We’ve been visiting Cheryl’s parents for a couple of days so
last Friday I took the opportunity to explore Birmingham Museum & Art
Gallery. The first lesson was not to
ignore provincial galleries. Here we
find works by Bellini, Martini, Murillo, Botticelli, Rubens, Pissarro and
others. Not as many as Paris, London or
Milan, but quality paintings nonetheless.
But the gallery is famous for its collection of
Pre-Raphaelites. The work of those
pretentious young Victorians who believed art had ‘gone wrong’ after Raphael
& the Renaissance and so looked to produce paintings inspired by earlier
works and ideas.
A key work of the movement is William Holman Hunt’s ‘Finding
the Saviour in the Temple’, part of Birmingham’s collection.
Begun on his first visit to the Holy Land, the subject is
deliberately less common, a sort of Protestant variation on the Annunciation or
Madonna & Child.
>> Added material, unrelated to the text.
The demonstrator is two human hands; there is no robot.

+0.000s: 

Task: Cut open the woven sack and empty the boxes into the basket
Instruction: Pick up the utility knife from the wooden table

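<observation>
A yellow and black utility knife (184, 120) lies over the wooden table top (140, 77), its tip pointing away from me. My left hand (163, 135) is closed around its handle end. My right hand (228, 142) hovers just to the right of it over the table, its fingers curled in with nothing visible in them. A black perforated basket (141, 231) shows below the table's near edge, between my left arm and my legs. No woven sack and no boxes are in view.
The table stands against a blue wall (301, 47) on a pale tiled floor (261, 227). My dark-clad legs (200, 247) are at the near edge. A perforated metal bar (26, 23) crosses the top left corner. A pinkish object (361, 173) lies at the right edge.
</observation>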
Holman Hunt paints
Mary and Jesus as very human figures (rather than the idealised forms of
Italian art).
The ‘teachers of the law’ are a study in various responses to
Jesus’ teaching (from the blinds Pharisee clinging on to the scroll of the
‘old’ law to the fat self-satisfied character at the other end of the row.
The child on the left kisses the Torah scroll
in a ritualistic gesture contrasting to the child Jesus’ new teaching.
Outside a blinds beggar awaits the healing of an adilt Jesus
(he will receive sight while the Pharisee remains blinds) and the old temple is
still being completed as a keystone is lifted into place (on cross-shaped
scaffolding) while “the stone the builders rejected” is hugged by his mother.
Next to this the Holy Spirit hovers (more of a pigeon than a dove):
While outside a flock of pigeons fly in to join him, looking like a formation of spitfires from a Battle of Britain film (perhaps they remember the less happy end for two pigeons last time Jesus' parents brought him to the Temple:
Speaking of which, a couple in the background bring their child with the 'proper' offering of a lamb (rather than the 'poor person's offering of two pigeons Luke tells us Jesus' parents brought).
So a lamb is offered under the old covenant even as the 'lamb of God' himself appears in the temple.
Even the picture frame contrasts Moses serpent representing the Old Covenant with the cross representing the New:
In all the picture is alive with symbolism which is both the glory and the shortcoming of so many Pre-Raphaelite paintings. 'Glory' because it provides a rich tapestry of design and glorious detail but 'shortcoming' in that the 'photo-realism' is so overwhelming the paintings tend to look unrealistic.
In the very act of trying to faithfully reproduce every detail, the Pre-Raphaelites failed to recognise that this is neither how the human eye sees the world, nor the role of artists who usually seek to draw out significant parts of a painting by contrasting sharp detail with paler or impressionistic backgrounds.
Their revival of Christian subject matter makes them interesting but their attempt to 'restart' the history of art from early Renaissance roots ultimately fails.